Dataset content:
-- Opening Marker --
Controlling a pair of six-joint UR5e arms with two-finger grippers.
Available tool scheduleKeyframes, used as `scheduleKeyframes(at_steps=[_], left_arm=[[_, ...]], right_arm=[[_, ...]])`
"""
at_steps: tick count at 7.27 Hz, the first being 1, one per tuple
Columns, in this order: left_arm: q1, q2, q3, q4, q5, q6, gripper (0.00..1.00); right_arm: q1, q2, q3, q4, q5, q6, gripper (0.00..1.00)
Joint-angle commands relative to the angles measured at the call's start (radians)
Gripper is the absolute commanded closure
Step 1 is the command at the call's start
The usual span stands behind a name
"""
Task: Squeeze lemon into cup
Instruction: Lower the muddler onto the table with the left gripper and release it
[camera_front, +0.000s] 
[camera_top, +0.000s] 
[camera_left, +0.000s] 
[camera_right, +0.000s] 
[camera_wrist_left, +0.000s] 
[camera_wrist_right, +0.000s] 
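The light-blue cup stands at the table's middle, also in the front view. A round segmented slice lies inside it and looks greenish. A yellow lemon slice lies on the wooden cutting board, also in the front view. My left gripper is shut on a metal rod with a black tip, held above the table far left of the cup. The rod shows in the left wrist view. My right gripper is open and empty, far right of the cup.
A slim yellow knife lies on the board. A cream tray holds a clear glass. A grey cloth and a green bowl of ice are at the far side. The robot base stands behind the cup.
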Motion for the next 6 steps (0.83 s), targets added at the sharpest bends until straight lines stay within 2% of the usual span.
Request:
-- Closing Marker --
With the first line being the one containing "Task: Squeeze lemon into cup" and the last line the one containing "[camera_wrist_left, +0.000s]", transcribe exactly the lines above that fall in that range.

Task: Squeeze lemon into cup
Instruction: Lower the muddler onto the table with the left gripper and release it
[camera_front, +0.000s] 
[camera_top, +0.000s] 
[camera_left, +0.000s] 
[camera_right, +0.000s] 
[camera_wrist_left, +0.000s] 

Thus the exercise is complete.